*Task requirements*.
Find how many lines below hold "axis", and give that number as the entire answer.

==== Data to use

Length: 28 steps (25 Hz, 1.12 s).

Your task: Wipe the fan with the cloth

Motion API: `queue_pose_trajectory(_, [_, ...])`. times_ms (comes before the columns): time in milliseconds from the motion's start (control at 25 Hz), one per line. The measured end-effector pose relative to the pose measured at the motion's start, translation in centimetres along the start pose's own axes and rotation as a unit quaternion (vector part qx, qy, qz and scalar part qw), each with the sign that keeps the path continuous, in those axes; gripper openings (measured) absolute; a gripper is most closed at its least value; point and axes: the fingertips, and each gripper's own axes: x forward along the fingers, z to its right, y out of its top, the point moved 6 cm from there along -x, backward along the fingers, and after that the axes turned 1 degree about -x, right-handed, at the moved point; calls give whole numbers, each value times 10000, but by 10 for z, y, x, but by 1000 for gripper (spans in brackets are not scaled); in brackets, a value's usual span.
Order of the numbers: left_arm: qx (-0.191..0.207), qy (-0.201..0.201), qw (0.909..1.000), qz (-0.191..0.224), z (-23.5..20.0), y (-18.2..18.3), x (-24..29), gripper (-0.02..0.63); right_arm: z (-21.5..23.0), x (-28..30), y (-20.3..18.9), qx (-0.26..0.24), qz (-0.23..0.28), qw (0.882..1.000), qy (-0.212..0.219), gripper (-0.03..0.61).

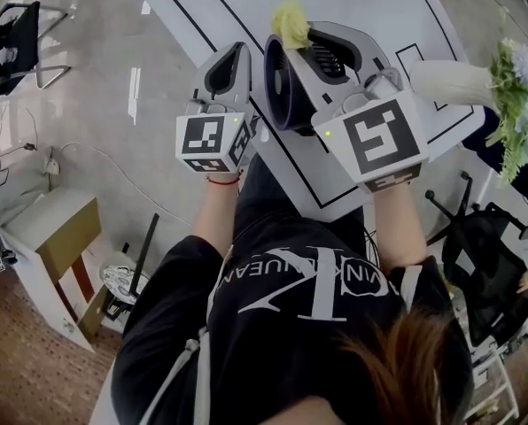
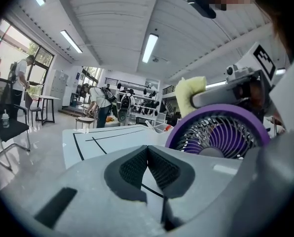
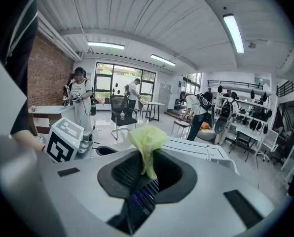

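Observation:
A small purple fan (image 1: 284, 82) stands near the front edge of the white table (image 1: 202, 7), between my two grippers. My left gripper (image 1: 237, 51) is beside it on the left, shut, with nothing between its pads. The left gripper view shows the fan's round grille (image 2: 218, 132) close on the right, and the left gripper (image 2: 147, 148) shut on nothing. My right gripper (image 1: 295, 41) reaches over the fan's top, shut on a yellow-green cloth (image 1: 291, 23). In the right gripper view the cloth (image 3: 148, 141) sticks up out of the right gripper (image 3: 148, 158), with purple grille ribs (image 3: 142, 199) just below.
A white vase (image 1: 454, 82) with a bunch of flowers (image 1: 516, 82) lies on the table's right side. Black lines mark the tabletop. Black chairs (image 1: 490, 255) stand at the right, a wooden side table (image 1: 65, 233) at the left. Several people stand in the room behind.

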Motion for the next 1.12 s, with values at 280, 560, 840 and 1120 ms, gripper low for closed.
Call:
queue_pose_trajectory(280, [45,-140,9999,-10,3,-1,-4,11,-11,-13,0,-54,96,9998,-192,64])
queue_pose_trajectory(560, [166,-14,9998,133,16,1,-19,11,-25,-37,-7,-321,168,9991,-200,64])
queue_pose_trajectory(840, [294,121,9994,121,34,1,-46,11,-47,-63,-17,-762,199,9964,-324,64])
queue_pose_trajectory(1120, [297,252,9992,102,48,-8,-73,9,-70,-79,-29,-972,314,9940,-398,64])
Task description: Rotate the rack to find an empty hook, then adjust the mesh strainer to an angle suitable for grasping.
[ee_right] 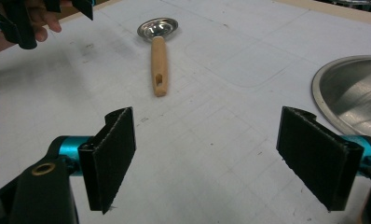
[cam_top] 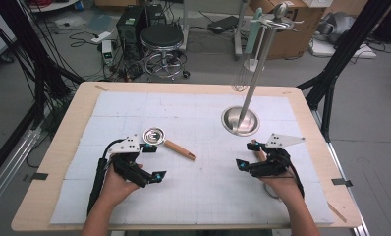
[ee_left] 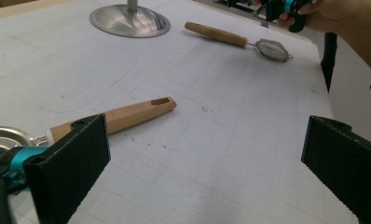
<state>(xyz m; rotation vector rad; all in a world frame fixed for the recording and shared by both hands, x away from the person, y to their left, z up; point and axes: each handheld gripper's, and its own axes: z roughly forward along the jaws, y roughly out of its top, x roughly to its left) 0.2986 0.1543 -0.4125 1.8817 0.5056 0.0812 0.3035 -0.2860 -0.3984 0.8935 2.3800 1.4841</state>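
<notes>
The ladle lies on the bench just beside the left hand-held gripper; both hand-held grippers' jaws stand apart, empty.

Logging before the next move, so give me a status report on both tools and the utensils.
Left tool open, empty. Right tool open, empty. Wooden-handled steel ladle flat on white mat by left tool. Nothing blocking.

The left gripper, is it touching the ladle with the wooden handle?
Apart. In the left gripper view, the left gripper stands open over bare mat, and the ladle lies behind one jaw with no pad on it.
</notes>
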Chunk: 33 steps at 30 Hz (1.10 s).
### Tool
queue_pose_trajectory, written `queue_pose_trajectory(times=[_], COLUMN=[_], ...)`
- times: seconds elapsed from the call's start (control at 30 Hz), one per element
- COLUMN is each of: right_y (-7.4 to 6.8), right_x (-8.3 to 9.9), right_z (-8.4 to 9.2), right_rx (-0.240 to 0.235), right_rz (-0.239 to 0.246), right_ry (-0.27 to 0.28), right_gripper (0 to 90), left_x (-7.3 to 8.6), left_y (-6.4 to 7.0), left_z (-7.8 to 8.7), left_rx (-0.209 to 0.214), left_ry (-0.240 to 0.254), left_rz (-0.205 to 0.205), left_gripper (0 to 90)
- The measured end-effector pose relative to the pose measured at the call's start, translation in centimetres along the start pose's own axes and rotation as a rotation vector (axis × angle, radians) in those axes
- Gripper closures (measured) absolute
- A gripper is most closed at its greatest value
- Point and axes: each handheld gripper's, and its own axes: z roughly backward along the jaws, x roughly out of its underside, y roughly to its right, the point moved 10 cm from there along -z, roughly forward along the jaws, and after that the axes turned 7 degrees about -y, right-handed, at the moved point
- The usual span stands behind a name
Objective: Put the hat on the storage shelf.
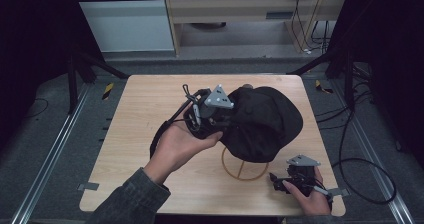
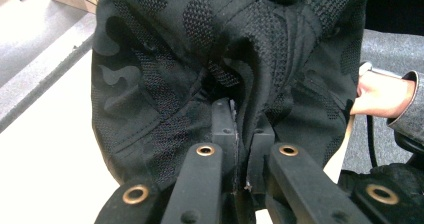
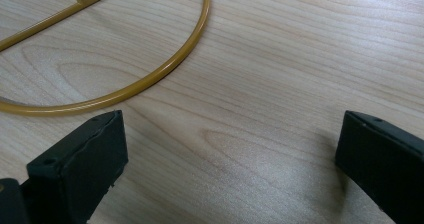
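The left claw point(image 1: 226, 115) is clamped tight on a fold of a black cap point(image 1: 265, 121); in the left gripper view its jaws stand nearly together with the mesh-and-camouflage fabric point(image 2: 220, 59) pinched between them. The cap sits on a yellow wire stand point(image 1: 245, 170), toward the right half of the tabletop point(image 1: 145, 114) and about midway between its far and near edges. The stand's round base ring rests on the wood just under the cap's near side. The left hand point(image 1: 180, 144) comes in from the near edge, left of centre, and holds its claw against the cap's left side.

The right claw point(image 1: 276, 179) lies low by the near right corner of the tabletop, held in the right hand point(image 1: 307, 194). Its jaws are spread wide with nothing between them; in the right gripper view bare wood point(image 3: 260, 109) shows in the gap, and the stand's ring point(image 3: 150, 79) curves just beyond the one jaw, not touching it. The right claw is near the ring's right side and apart from the cap.
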Motion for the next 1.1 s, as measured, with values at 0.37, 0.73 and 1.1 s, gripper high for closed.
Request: queue_pose_trajectory(times=[0.37,0.73,1.1], right_y=[0.0,0.0,0.0], right_x=[0.0,0.0,0.0], right_z=[0.0,0.0,0.0], right_rx=[0.0,0.0,0.0], right_rz=[0.0,0.0,-0.003], right_ry=[0.0,0.0,-0.001], right_gripper=[0.4,0.5,0.4], left_x=[0.6,1.5,2.1], left_y=[0.2,-0.2,-0.7], left_z=[-0.6,-0.8,-1.8], left_rx=[0.006,0.009,-0.002], left_ry=[-0.014,-0.028,-0.04], left_rz=[0.003,0.011,0.019], left_gripper=[86.3,86.2,85.9])
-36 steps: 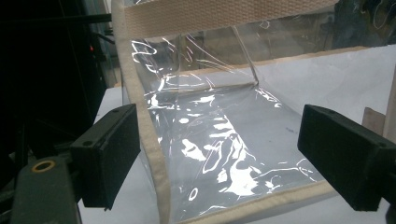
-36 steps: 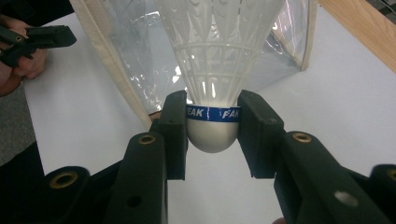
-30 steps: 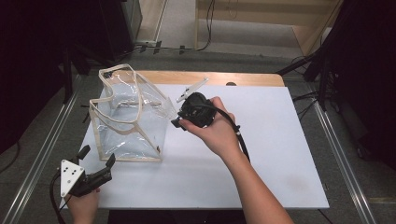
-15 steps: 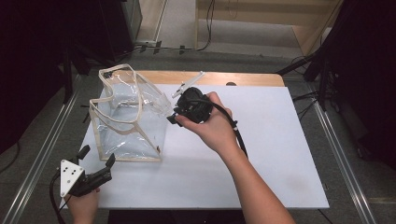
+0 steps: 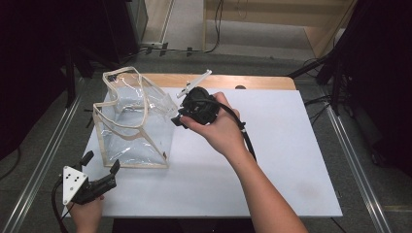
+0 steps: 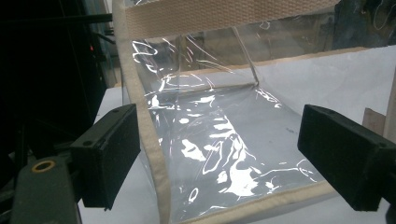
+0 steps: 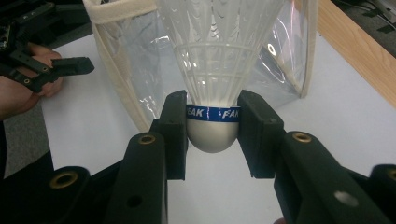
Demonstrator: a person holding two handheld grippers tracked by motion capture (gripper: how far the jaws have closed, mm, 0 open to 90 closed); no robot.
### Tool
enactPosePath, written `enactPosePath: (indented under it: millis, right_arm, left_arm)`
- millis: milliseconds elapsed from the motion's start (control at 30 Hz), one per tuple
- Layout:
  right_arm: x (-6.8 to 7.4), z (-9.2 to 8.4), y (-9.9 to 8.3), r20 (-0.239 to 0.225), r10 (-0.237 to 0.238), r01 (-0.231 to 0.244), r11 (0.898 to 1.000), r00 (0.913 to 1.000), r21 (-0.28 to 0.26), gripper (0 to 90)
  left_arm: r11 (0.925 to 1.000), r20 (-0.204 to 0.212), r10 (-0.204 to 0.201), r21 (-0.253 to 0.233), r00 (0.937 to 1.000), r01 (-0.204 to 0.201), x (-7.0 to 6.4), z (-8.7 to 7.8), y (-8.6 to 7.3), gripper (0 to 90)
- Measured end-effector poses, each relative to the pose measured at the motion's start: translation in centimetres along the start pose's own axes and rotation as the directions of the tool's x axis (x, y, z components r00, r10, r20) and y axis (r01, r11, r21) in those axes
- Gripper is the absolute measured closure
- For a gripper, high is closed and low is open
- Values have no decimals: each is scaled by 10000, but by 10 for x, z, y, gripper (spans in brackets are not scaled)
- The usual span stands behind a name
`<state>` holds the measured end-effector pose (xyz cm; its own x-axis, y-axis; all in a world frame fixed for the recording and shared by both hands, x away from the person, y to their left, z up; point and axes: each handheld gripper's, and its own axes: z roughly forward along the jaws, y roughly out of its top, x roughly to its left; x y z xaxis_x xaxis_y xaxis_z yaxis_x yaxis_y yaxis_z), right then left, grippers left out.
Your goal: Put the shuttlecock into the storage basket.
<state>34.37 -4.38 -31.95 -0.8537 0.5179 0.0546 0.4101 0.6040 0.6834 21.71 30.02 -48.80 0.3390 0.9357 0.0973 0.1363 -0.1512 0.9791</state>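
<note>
A white feathered shuttlecock (image 7: 219,56) with a blue band round its cork is clamped by the cork in my right gripper (image 7: 212,123). Its skirt points away, toward the clear plastic bag (image 7: 135,60). In the high view my right gripper (image 5: 194,109) hovers beside the bag's upper right rim. The bag (image 5: 133,126), edged in beige webbing, stands with its mouth open on the white mat. My left gripper (image 5: 102,162) rests near the mat's front left corner, jaws wide apart, just short of the bag's lower corner. From the left gripper (image 6: 229,158) the bag's webbing edge (image 6: 144,121) looms close.
A white mat (image 5: 272,160) covers most of the wooden table (image 5: 252,81). Metal rails run along both sides on the floor (image 5: 43,160). Dark equipment and cables stand beyond the table's far edge. The person's right forearm (image 5: 257,189) crosses the mat's middle.
The right hand has drifted slightly left and away, nearer the bag's rim, still gripping the shuttlecock. The left hand has stayed put.
</note>
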Motion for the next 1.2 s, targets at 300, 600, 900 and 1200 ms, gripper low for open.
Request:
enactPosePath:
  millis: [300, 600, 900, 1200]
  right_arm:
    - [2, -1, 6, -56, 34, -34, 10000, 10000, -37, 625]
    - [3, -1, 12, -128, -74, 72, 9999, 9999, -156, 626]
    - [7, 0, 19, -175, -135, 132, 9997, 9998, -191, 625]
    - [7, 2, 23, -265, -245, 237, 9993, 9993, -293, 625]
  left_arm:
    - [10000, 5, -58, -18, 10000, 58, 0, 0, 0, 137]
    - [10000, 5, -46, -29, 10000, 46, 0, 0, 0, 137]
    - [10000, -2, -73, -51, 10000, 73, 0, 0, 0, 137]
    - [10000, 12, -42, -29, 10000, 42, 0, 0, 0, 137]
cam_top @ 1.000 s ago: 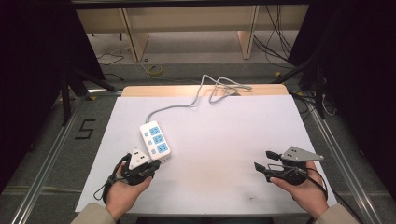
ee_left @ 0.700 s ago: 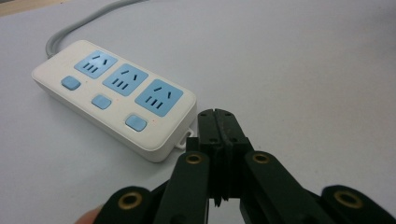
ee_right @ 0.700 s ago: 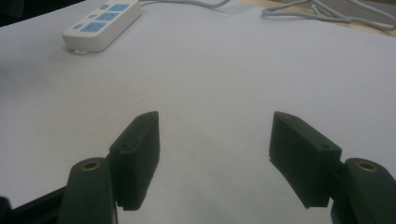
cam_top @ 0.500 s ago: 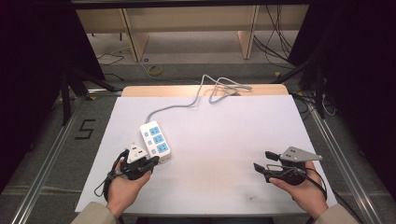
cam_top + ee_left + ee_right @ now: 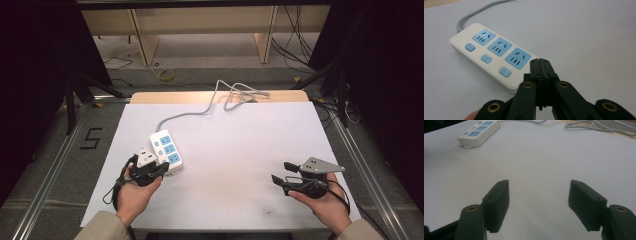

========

*Your response*.
3